ACORDAM NO TRIBUNAL CENTRAL ADMINISTRATIVO NORTE – SECÇÃO DO CONTENCIOSO ADMINISTRATIVO:
J…, id. nos autos, veio interpor recurso jurisdicional do despacho de 2005.07.08 , que indeferiu a requerida declaração de nulidade da “decisão proferida pelo Centro Distrital de Segurança Social de Braga mo âmbito do procedimento da protecção jurídica e, em consequência, considerar-se em juízo a situação sequente ao deferimento tácito do pedido de protecção jurídica do requerente.”
Terminou a sua alegação enunciando as seguintes conclusões:
«1ª – Deve ser considerado nulo, se não mesmo inexistente, o acto jurídico de indeferimento por, entre outros, faltar um elemento essencial, nos termos do artº 23º, da Lei 34/2004, conjugado com o artº 133º, nº 1, do CPA (obrigatoriedade da audição do interessado no seguimento de proposta de indeferimento);
2ª – Em consequência da conclusão precedente e não produzindo o acto nulo quaisquer efeitos jurídicos, independentemente da declaração de nulidade – artº 134º, 1, do CPA, apenas subsistirá em juízo a menção da formação do acto tácito, já anteriormente efectuada e, consequentemente, concedido o pedido de protecção jurídica ao requerente/recorrente, por terem decorrido os 30 dias de lei, a partir da data de entrada do requerimento, para que a administração se pronunciasse, sem que o tivesse feito;
3ª - O indeferimento expresso para além da formação do acto tácito, mais do que acto nulo, constitui para alguns insignes administrativistas (Sérvulo Correia, Freitas do Amaral e Esteves de Oliveira) um acto verdadeiramente inexistente;
4ª – Por outro lado, ao contrário do defendido pelo despacho recorrido, é manifesto, inequívoco e transparente que o CPA, mais que prever a arguição de nulidades, “incumbe” o Tribunal de as declarar, mesmo quando não invocadas (v. artº 134º, maxime nº 2, do Código de Procedimento Administrativo);
5ª – E a ligação umbilical entre a Lei 34/2004, de 29 de Julho, através do seu artº 37º, e o Código do Procedimento Administrativo, dispensa expressa e absolutamente qualquer aplicação, “in casu”, do Código de Processo Civil;
6ª – Por outro lado, voltou a ocorrer o deferimento tácito relativamente a um pedido de protecção jurídica, posteriormente formulado no processo, que aproveita ao recorrente no presente recurso para efeitos de isenção do pagamento de taxa de justiça;
7ª – Com efeito, em 4 de Abril, de 2005, deu entrada nos competentes serviços um pedido de protecção jurídica, na modalidade da concessão do benefício de apoio judiciário, vindo o recorrente a ser notificado para o exercício do direito de audição, para além do prazo limite de 30 dias – 5 de Maio de 2005;
8ª – Ao ter sido notificado apenas em 13 de Maio, de 2005, já ocorrera o deferimento tácito referido na conclusão 6ª, pelo que, nos termos do nº 3, do artº 25º, da Lei nº 34/2004, de 29 de Julho, se faz menção da formação do deferimento tácito e da concessão do benefício da protecção jurídica requerida ;
9ª - Nos termos do nº 4, do artº 18º, da Lei 34/2004, de 29 de Julho, o apoio judiciário obtido desta forma no processo é extensivo, entre outros, ao presente recurso.

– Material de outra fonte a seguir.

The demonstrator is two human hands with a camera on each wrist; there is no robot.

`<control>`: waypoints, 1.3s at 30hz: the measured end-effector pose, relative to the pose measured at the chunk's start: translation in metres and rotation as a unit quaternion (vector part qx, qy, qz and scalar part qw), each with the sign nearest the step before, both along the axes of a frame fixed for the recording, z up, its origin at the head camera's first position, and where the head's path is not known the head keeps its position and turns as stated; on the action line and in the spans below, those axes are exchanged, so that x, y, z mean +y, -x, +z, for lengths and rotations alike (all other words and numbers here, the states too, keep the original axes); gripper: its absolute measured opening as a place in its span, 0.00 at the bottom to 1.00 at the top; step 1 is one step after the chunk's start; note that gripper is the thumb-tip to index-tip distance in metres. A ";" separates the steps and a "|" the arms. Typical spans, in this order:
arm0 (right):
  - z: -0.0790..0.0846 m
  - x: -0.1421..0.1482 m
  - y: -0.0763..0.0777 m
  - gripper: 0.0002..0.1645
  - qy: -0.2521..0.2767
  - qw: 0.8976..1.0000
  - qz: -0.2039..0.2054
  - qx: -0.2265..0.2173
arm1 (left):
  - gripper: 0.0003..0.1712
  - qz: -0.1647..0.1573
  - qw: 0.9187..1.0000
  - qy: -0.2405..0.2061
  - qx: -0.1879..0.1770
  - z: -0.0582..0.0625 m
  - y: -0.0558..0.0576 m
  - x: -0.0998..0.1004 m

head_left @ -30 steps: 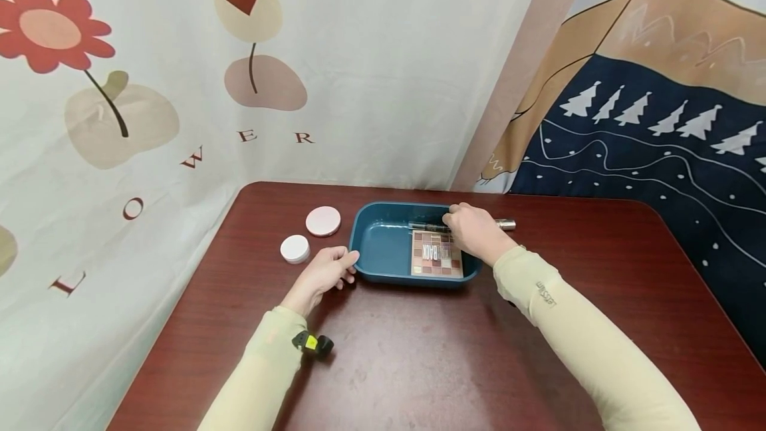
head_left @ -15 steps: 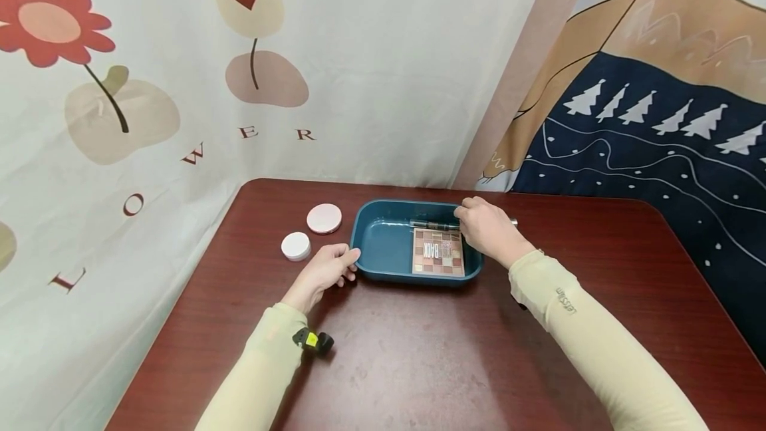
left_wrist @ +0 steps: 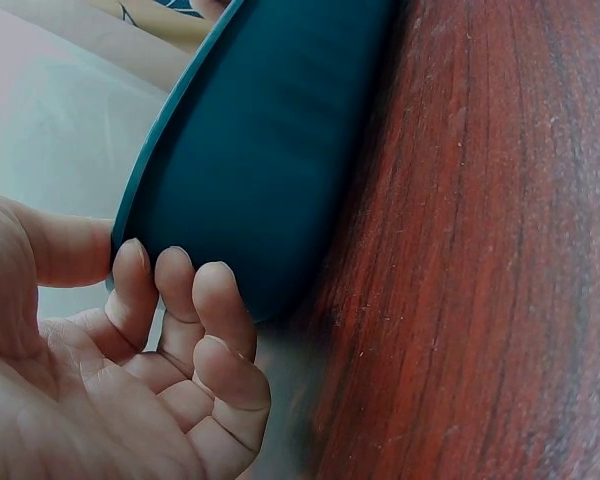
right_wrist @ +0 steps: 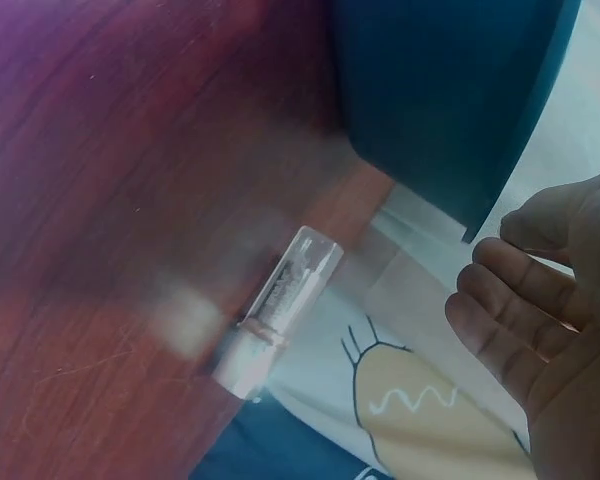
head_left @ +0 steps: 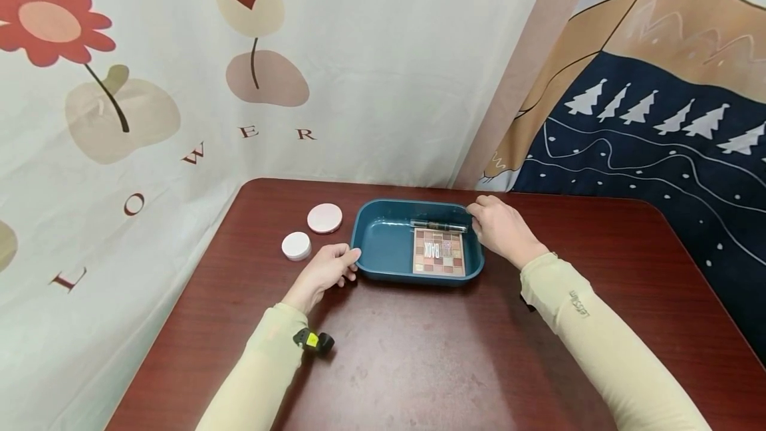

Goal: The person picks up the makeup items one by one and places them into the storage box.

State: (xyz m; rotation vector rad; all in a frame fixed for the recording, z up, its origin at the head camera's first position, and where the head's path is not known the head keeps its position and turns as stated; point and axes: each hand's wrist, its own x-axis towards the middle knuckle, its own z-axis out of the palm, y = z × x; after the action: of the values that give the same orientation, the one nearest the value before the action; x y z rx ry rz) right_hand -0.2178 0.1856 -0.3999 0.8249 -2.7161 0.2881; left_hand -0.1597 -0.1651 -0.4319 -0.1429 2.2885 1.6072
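Note:
A teal plastic tray [head_left: 383, 245] stands on the table, with an eyeshadow palette [head_left: 439, 255] lying inside. Behind the palette, a slim dark tube with a clear end [head_left: 439, 225] lies along the tray's far side. My left hand [head_left: 326, 270] pinches the tray's left rim between thumb and fingers, as the left wrist view confirms. My right hand [head_left: 503, 226] is at the tray's far right corner; in the right wrist view its fingers are loosely bent, holding nothing. Nearby on the table is a small cylinder with a clear cap [right_wrist: 280, 315], hidden behind that hand in the head view.
Left of the tray sit a round pale pink compact [head_left: 324, 218] and a small white jar [head_left: 296, 246]. The dark red wooden table [head_left: 395, 351] meets a printed curtain [head_left: 383, 85] at the back. A dark blue printed cloth [head_left: 658, 145] hangs at the right.
My right hand has moved right, from over the palette and dark tube to the tray's right corner, uncovering both. My left hand has stayed on the rim.

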 end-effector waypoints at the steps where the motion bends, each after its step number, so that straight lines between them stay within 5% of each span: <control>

10ª – O despacho recorrido violou, entre outros, os artigos 37º, da Lei 34/2004, os artigos 133º, nº 1, e 134º, nºs 1 e 2, do Código de procedimento Administrativo.
Termos em que revogando o despacho recorrido e substituindo-o por outro que tome em consideração as invocadas nulidades, bem como acolhendo a menção do acto tácito de deferimento da concessão da protecção jurídica, V.Exªs farão JUSTIÇA»
Não houve contra alegações.
Cumprido o disposto no art.146º do CPTA, o MºPº emitiu douto parecer no sentido de ser negado provimento ao recurso.
Cumprido o disposto nos arts.146º e 147º do CPTA, veio o recorrente responder alegando que o douto parecer parte do pressuposto errado que o indeferimento do pedido de protecção jurídica ocorreu em tempo útil.